Titled Properties in Panama
The Public Registry Office keeps record of all titled properties in all nine (9) provinces of the Republic of Panama. Information regarding titled properties is readily available through the Public Registry and thus it is fairly simple to undertake a preliminary due diligence on a lot or property. Below are the steps taken to purchase property:
Perform a complete due diligence of the property: This procedure includes a complete title search, review of cadastral maps, verification of good tax standing of the land, verification of good standing in utility bills (water and sewage, electricity, telephone, etc.), as well as verification of any other special characteristic, limitation of the property, liens or encumbrances over the property.
Prepare a Promise to Purchase Agreement: This agreement is to secure the property, through a down payment of a portion of the total purchase price, in order to have enough time to properly execute the due diligence regarding the property, obtain financing and arrange details to complete the transaction.
Prepare a Purchase and Sale Agreement: The seller shall process the Property Transfer Tax and the Capital Gaining Tax, and obtain a good standing property certificate, as well as a good standing water and sewage certificate. The buyer will pay for notaries and registration expenses of this agreement.
Ownership of the real estate property: once the public deed containing such an annotation is duly registered, title transfer has been completed. Generally, payment is not delivered to owner until the proper transfer of ownership is undertaken and duly recorded at the Public Registry Office.
These types of investments are the ones that benefit the most from the purchase of title insurance. Title insurance has been well received in Panama since it provides assurance of the investment on both the land and the improvements to be made on the same.
Rights of Possession Properties
Not all properties in the Republic of Panama are of private domain and are subject to registry in the Public Registry Office.

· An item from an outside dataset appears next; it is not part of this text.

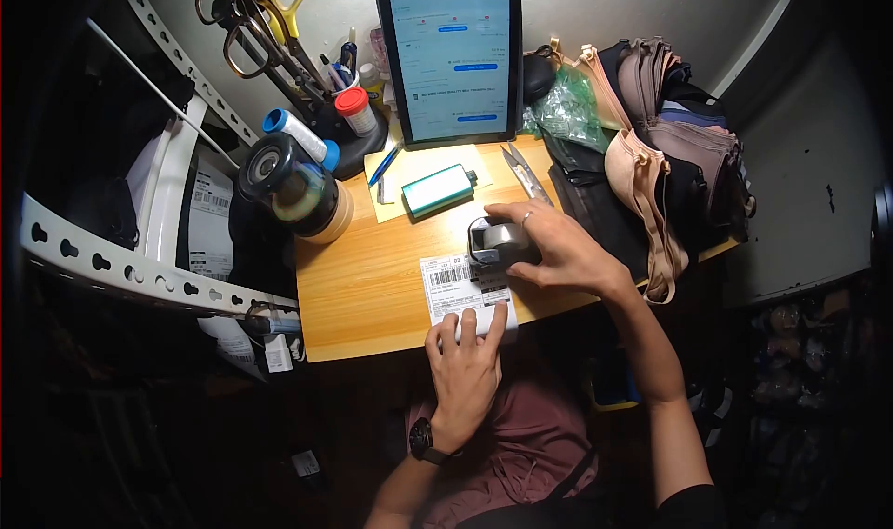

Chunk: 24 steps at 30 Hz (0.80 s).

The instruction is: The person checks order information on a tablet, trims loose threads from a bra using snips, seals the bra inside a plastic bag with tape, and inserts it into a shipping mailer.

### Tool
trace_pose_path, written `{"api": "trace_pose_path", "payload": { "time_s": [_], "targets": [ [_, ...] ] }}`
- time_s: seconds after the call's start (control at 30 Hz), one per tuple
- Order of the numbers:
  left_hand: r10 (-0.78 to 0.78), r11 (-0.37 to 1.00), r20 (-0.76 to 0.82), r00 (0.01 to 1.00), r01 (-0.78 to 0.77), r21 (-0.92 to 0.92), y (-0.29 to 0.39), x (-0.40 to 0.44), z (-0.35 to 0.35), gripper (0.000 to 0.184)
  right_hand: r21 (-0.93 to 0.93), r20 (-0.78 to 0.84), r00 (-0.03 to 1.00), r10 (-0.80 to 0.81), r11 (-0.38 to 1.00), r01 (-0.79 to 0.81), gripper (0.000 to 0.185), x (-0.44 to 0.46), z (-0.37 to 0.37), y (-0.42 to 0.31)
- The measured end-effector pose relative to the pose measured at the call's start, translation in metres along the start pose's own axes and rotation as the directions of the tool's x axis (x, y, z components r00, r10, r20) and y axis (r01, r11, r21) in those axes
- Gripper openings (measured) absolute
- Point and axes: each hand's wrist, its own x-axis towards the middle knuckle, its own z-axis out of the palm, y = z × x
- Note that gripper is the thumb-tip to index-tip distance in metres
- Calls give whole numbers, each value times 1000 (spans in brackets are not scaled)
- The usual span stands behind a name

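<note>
A printed shipping label (454,292) with barcodes lies near the front edge of the wooden table. My left hand (464,373) rests on its lower part, fingers spread and pressing down; whether anything lies under the label is hidden. At the label's upper right corner, my right hand (572,254) grips a dark tape dispenser (480,241) with a roll of tape in it. A green-and-white box-like device (439,192) sits on yellow paper beyond the label. Small metal snips (526,172) lie beyond my right hand.
A tablet (456,64) stands upright at the back. Bras (642,161) and green plastic wrap (569,106) are piled at the right. On the left are a large dark-lidded jar (288,185), a red-capped tub (355,110), scissors (290,3), a blue pen (384,164) and a metal shelf frame (121,259).
</note>
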Motion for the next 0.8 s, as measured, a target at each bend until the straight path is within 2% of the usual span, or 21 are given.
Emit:
{"api": "trace_pose_path", "payload": {
  "time_s": [0.13,0.2,0.23,0.33,0.4,0.47,0.53,0.6,0.67,0.7,0.77,0.8],
  "targets": [
    [-18,1000,9,1000,18,21,3,2,-1,48,-8,-28,999,-45,999,44,69,-1,1,0],
    [-16,1000,-9,1000,16,23,3,2,0,48,26,55,997,61,998,-63,69,0,-1,-1],
    [-14,1000,-23,1000,15,24,3,2,1,48,21,50,997,55,998,-56,69,-1,-1,-1],
    [-30,1000,-16,999,30,0,5,3,-1,49,-24,-13,996,-84,996,84,67,3,-5,-1],
    [-46,999,-28,999,46,-11,6,3,-2,49,163,-32,998,-59,985,63,62,9,-10,-8],
    [-57,998,-17,998,56,-14,9,4,-5,47,99,-210,976,-61,992,83,51,19,-15,-8],
    [-43,999,-30,999,43,-5,10,7,-5,45,87,-315,946,69,995,-43,44,34,-15,-3],
    [-11,1000,-34,999,10,-24,9,10,-5,46,-142,-404,914,18,986,-82,40,49,-13,8],
    [-9,1000,-18,1000,9,-22,10,10,-7,47,-279,-334,941,58,947,-158,47,62,-12,18],
    [-12,1000,5,1000,12,-23,10,10,-8,48,-279,-335,940,57,947,-156,47,68,-10,22],
    [-7,1000,4,1000,7,-16,9,10,-8,49,-480,-337,941,39,853,-207,57,78,-6,30],
    [-2,1000,5,1000,2,-11,9,10,-8,50,-480,-336,941,40,852,-208,57,82,-4,35]
  ]
}}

Many beach front properties, islands and real estate located within special tourism zones are owned and managed by the Government and only “possession rights” are granted for a determined period of time over these lands.
Possession rights are basically land use acknowledgments, which are essentially recognized based on the occupation and use of a certain area of land, whereby the owner is the Government.
Persons interested in investing in projects located within these restricted areas should be very careful to ensure that the award of the “possession rights” or “limited ownership” be duly granted by the National Agrarian Reform or the Cadastral Office.
It is important to verify the following, before investing in this type of real estate
- The award of the piece of land is issued by Agrarian Reform of the Ministry of Agriculture.
- The award contains a complete description, including area, limits, boundaries, encumbrances, and other important details of the land.
- A complete blueprint should be drawn and approved.
- The activity to be undertaken by the purchaser is allowed, that is, that the construction or building to be made is acceptable to the national or local municipal government.
- The award will be extended for a period of time suitable for the purchaser and the award does not apply to properties restricted by the Agrarian Code (Art. 27).
- The length of the transaction process for the possession rights transfer will vary and can take up to 2 years, depending on many factors.